### YOUR INSTRUCTIONS
A verbatim copy of the listing is what is needed, minus any pictures.

*** ENTRIES PROVIDED ***

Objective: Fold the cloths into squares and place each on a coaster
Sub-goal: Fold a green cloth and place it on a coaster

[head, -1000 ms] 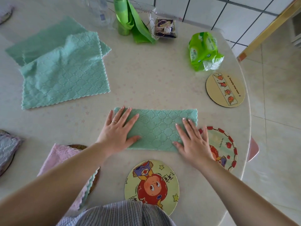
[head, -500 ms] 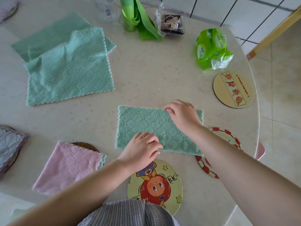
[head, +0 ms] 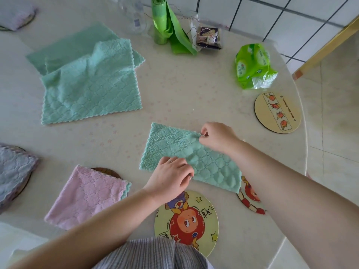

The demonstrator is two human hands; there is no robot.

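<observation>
A green cloth (head: pixel 171 146), folded into a long strip, lies in the middle of the round table (head: pixel 174 98). My right hand (head: pixel 217 137) pinches its far edge near the middle. My left hand (head: pixel 171 177) grips its near edge near the middle. The strip's right end covers part of a red-rimmed coaster (head: pixel 250 202). A cartoon coaster (head: pixel 186 222) lies bare just below my left hand. A beige coaster (head: pixel 277 112) lies bare at the right. A folded pink cloth (head: pixel 87 197) sits on a dark coaster (head: pixel 105 170) at the left.
Two unfolded green cloths (head: pixel 89 80) overlap at the back left. A folded grey cloth (head: pixel 13 169) rests on a coaster at the left edge. A green tissue pack (head: pixel 252 65), a green roll (head: pixel 163 22), a bottle (head: pixel 136 16) and a small box (head: pixel 208 37) stand at the back.
Both hands went from pressing flat on the strip's two ends to gripping its near and far edges at the middle. The strip has turned slightly and wrinkled there.
</observation>
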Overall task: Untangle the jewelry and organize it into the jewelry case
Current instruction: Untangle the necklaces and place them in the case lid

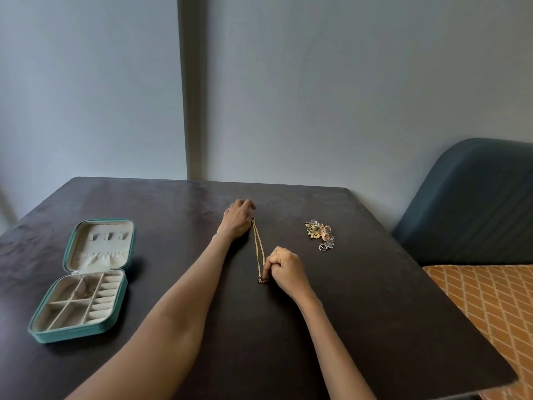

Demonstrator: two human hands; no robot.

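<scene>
A gold chain (258, 247) lies stretched in a long narrow loop on the dark table (360, 313). My right hand (285, 269) pinches its near end against the tabletop. My left hand (237, 220) rests at the chain's far end, fingers bent down on the table; whether it holds the chain there is hidden. A tangled heap of gold, silver and pink jewelry (320, 234) sits to the right of the chain. The teal jewelry case (83, 280) lies open at the left, lid back, with a thin chain in one beige compartment.
A dark blue padded seat back (473, 203) and an orange diamond-patterned cushion (490, 307) stand beside the table's right edge. A grey wall runs behind the table's far edge.
</scene>
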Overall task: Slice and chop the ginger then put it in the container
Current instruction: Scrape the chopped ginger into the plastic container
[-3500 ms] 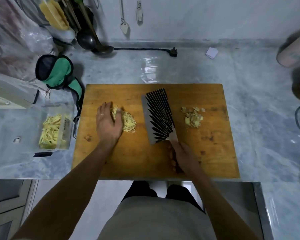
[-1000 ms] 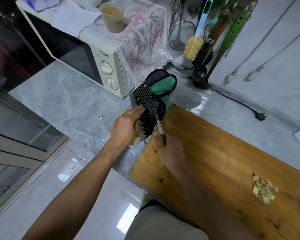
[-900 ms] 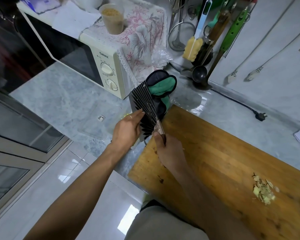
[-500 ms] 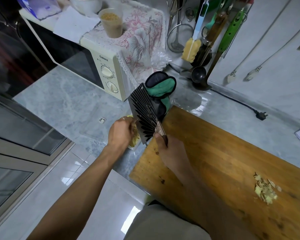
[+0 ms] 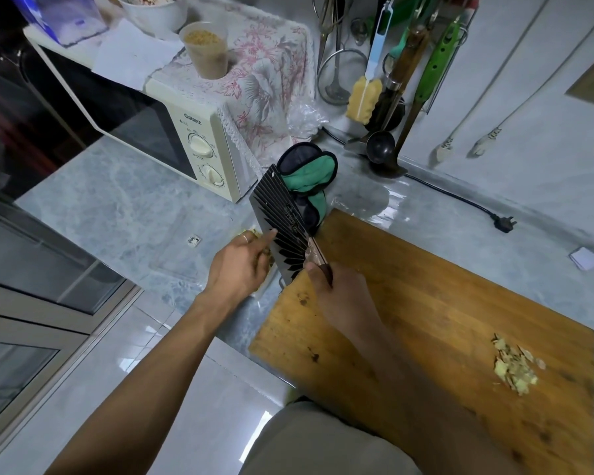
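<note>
My right hand [image 5: 343, 296] grips the handle of a dark ribbed cleaver [image 5: 282, 224], holding it tilted over the left end of the wooden cutting board [image 5: 426, 303]. With straight fingers, my left hand [image 5: 240, 265] touches the blade's lower face. It hovers over a clear container [image 5: 258, 292] that it mostly hides. A little yellow chopped ginger [image 5: 251, 232] shows past my fingers. A small heap of ginger scraps [image 5: 513, 368] lies on the board's right side.
A cream microwave [image 5: 199, 145] with a flowered cloth stands at the back left. A green and black mitt [image 5: 309, 180] lies behind the cleaver. Ladles and utensils [image 5: 384, 108] hang by the wall. A black plug [image 5: 503, 222] lies on the marble counter.
The chopped ginger pile is gone from the board, and the cleaver has moved over the container. My left hand dipped toward the container half a second ago and is back at the blade.
</note>
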Tool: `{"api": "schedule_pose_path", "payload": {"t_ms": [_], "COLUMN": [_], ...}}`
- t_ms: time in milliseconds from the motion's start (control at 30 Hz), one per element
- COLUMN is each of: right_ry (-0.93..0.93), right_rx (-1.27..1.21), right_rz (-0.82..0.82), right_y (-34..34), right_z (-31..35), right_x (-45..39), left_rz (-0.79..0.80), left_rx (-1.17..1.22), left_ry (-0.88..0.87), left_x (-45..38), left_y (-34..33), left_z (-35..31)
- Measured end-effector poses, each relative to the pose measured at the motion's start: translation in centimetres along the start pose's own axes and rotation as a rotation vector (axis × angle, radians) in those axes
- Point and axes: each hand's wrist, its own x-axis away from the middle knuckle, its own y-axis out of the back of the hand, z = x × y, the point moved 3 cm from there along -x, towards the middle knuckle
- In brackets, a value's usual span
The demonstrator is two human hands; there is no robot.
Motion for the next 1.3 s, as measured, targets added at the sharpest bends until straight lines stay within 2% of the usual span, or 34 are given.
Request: {"api": "schedule_pose_path", "payload": {"t_ms": [133,233,300,400,500,667,767,900,1067,1300], "right_ry": [0.0,0.001,0.005,0.018,0.032,0.005,-0.061,-0.237,-0.444,-0.491], "right_rx": [-0.02,-0.009,-0.027,-0.052,-0.077,-0.233,-0.289,-0.318,-0.477,-0.522], "right_rz": [0.002,0.003,0.006,-0.003,-0.027,-0.133,-0.192,-0.25,-0.3,-0.267], "right_y": [0.0,-0.4,-0.7,-0.3,0.7,2.9,4.4,5.7,6.2,4.9], "right_z": [0.2,0.1,0.1,-0.1,-1.2,-4.8,-7.8,-12.1,-16.8,-18.6], "right_x": [-0.2,-0.5,-0.4,-0.1,0.4,2.9,4.6,6.8,8.9,9.2], "left_rz": [0.032,-0.042,-0.025,0.041,0.017,-0.203,-0.239,-0.137,0.002,0.025], "left_rx": [-0.055,-0.046,-0.069,-0.09,-0.038,0.228,0.352,0.417,0.279,0.067], "left_ry": [0.192,0.087,0.038,0.207,0.295,0.127,0.021,-0.001,0.183,0.252], "left_x": [0.6,0.6,0.5,0.8,1.4,1.5,2.3,3.7,3.5,2.0], "left_y": [0.6,1.1,0.8,0.5,0.7,-0.1,-2.0,-6.4,-11.3,-13.7], "left_z": [1.2,0.3,0.0,1.1,1.4,-2.2,-5.7,-7.8,-7.3,-9.0]}}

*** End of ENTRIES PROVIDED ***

### TASK OUTPUT
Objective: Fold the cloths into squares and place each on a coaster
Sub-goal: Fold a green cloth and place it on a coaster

[head, -1000 ms] 
[head, -500 ms] 
[head, +0 ms] 

The demonstrator is two human hands; there is no robot.

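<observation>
A green cloth (head: pixel 171 146), folded into a long strip, lies in the middle of the round table (head: pixel 174 98). My right hand (head: pixel 217 137) pinches its far edge near the middle. My left hand (head: pixel 171 177) grips its near edge near the middle. The strip's right end covers part of a red-rimmed coaster (head: pixel 250 202). A cartoon coaster (head: pixel 186 222) lies bare just below my left hand. A beige coaster (head: pixel 277 112) lies bare at the right. A folded pink cloth (head: pixel 87 197) sits on a dark coaster (head: pixel 105 170) at the left.
Two unfolded green cloths (head: pixel 89 80) overlap at the back left. A folded grey cloth (head: pixel 13 169) rests on a coaster at the left edge. A green tissue pack (head: pixel 252 65), a green roll (head: pixel 163 22), a bottle (head: pixel 136 16) and a small box (head: pixel 208 37) stand at the back.
Both hands went from pressing flat on the strip's two ends to gripping its near and far edges at the middle. The strip has turned slightly and wrinkled there.
</observation>
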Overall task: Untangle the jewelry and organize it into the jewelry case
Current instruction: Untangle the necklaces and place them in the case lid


Demonstrator: two human hands; no robot.

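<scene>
A gold chain (258, 247) lies stretched in a long narrow loop on the dark table (360, 313). My right hand (285, 269) pinches its near end against the tabletop. My left hand (237, 220) rests at the chain's far end, fingers bent down on the table; whether it holds the chain there is hidden. A tangled heap of gold, silver and pink jewelry (320, 234) sits to the right of the chain. The teal jewelry case (83, 280) lies open at the left, lid back, with a thin chain in one beige compartment.
A dark blue padded seat back (473, 203) and an orange diamond-patterned cushion (490, 307) stand beside the table's right edge. A grey wall runs behind the table's far edge.
</scene>
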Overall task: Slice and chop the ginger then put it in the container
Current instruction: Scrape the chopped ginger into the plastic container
[-3500 ms] 
[-1000 ms] 
[-900 ms] 
[-500 ms] 
[+0 ms] 
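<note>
My right hand [image 5: 343, 296] grips the handle of a dark ribbed cleaver [image 5: 282, 224], holding it tilted over the left end of the wooden cutting board [image 5: 426, 303]. With straight fingers, my left hand [image 5: 240, 265] touches the blade's lower face. It hovers over a clear container [image 5: 258, 292] that it mostly hides. A little yellow chopped ginger [image 5: 251, 232] shows past my fingers. A small heap of ginger scraps [image 5: 513, 368] lies on the board's right side.
A cream microwave [image 5: 199, 145] with a flowered cloth stands at the back left. A green and black mitt [image 5: 309, 180] lies behind the cleaver. Ladles and utensils [image 5: 384, 108] hang by the wall. A black plug [image 5: 503, 222] lies on the marble counter.
The chopped ginger pile is gone from the board, and the cleaver has moved over the container. My left hand dipped toward the container half a second ago and is back at the blade.
</note>
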Tool: `{"api": "schedule_pose_path", "payload": {"t_ms": [_], "COLUMN": [_], ...}}`
- t_ms: time in milliseconds from the motion's start (control at 30 Hz), one per element
- COLUMN is each of: right_ry (-0.93..0.93), right_rx (-1.27..1.21), right_rz (-0.82..0.82), right_y (-34..34), right_z (-31..35), right_x (-45..39), left_rz (-0.79..0.80), left_rx (-1.17..1.22), left_ry (-0.88..0.87), left_x (-45..38), left_y (-34..33), left_z (-35..31)
- Measured end-effector poses, each relative to the pose measured at the motion's start: translation in centimetres along the start pose's own axes and rotation as a rotation vector (axis × angle, radians) in those axes
- Point and axes: each hand's wrist, its own x-axis away from the middle knuckle, its own y-axis out of the back of the hand, z = x × y, the point moved 3 cm from there along -x, towards the middle knuckle
- In brackets, a value's usual span
The demonstrator is two human hands; there is no robot.
Motion for the next 1.3 s, as measured, targets added at the sharpest bends until straight lines stay within 2% of the usual span, or 34 are given.
Request: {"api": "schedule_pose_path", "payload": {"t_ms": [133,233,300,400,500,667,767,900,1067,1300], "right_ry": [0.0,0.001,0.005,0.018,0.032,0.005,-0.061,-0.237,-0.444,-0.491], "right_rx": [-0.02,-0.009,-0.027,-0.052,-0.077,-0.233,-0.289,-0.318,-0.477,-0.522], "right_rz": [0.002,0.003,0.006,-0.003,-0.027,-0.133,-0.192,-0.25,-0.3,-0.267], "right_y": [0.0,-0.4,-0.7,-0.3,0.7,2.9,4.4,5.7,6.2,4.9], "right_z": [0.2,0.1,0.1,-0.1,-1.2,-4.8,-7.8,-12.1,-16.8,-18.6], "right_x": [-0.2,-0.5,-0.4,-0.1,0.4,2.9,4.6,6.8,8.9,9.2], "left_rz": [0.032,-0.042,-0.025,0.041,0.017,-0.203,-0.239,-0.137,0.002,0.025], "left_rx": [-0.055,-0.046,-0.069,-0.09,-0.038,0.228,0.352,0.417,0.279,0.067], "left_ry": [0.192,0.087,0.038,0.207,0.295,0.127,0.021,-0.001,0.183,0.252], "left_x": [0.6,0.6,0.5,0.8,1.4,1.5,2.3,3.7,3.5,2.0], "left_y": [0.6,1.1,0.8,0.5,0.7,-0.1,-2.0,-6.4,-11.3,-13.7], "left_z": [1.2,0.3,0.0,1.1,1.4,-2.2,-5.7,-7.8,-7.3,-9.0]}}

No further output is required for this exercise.